## [WHAT YOU WILL DO]
Beginning with the top line of the listing below, give again every line up to and including the line with "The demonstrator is"; pictures do not belong in the copy.

## [DATA SHOWN]
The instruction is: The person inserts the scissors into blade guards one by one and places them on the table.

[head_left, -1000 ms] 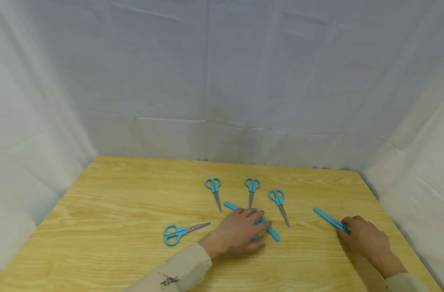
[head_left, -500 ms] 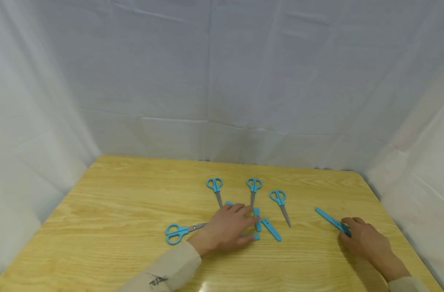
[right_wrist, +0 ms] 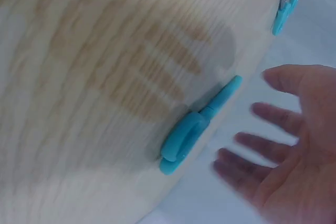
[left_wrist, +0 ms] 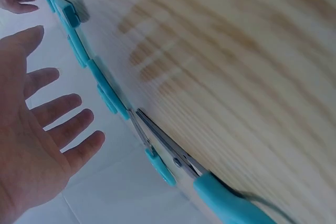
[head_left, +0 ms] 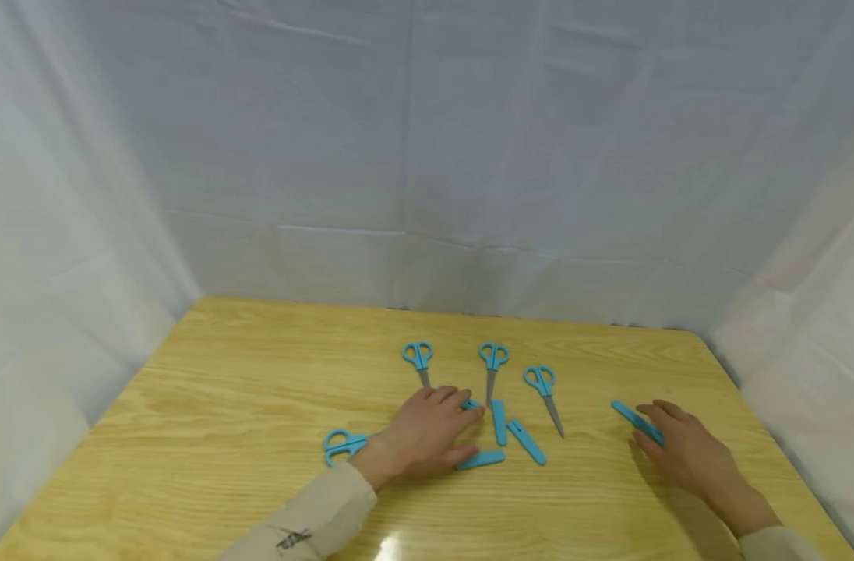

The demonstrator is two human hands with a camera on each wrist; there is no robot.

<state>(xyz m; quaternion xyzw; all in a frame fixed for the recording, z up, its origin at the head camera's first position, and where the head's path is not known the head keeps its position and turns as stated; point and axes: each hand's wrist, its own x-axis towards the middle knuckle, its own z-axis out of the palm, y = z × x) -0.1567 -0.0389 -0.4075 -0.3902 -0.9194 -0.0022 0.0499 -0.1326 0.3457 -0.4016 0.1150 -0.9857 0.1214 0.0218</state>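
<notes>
My left hand [head_left: 427,432] hovers over the middle of the table with its fingers spread and nothing held. Beside and partly beneath it in the head view lie light-blue blade covers: one [head_left: 481,460] near the thumb, one [head_left: 499,422] upright in view, one [head_left: 527,442] slanted, another [head_left: 471,404] mostly hidden by the fingers. Bare scissors [head_left: 343,446] sit left of that wrist, their blades hidden by it; the left wrist view shows their blades [left_wrist: 168,142]. My right hand [head_left: 693,452], fingers loose and apart, is over covered scissors [right_wrist: 189,135] lying on the table.
Three more bare blue-handled scissors lie toward the back: one at left [head_left: 418,358], one in the middle [head_left: 493,360], one at right [head_left: 541,382]. The wooden table [head_left: 259,374] has white sheeting [head_left: 399,156] behind it and at both sides.
My left hand has drawn left, uncovering several blade covers and hiding the left scissors' blades. My right hand has let go of the covered scissors, its fingers opening.
</notes>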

## [OUTPUT OF THE TASK]
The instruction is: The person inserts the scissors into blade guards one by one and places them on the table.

[head_left, -1000 ms] 
[head_left, -500 ms] 
[right_wrist, +0 ms] 
[left_wrist, +0 ms] 
[head_left, +0 ms] 

The demonstrator is two human hands with a camera on each wrist; there is no robot.

Nothing else is left to add to this answer.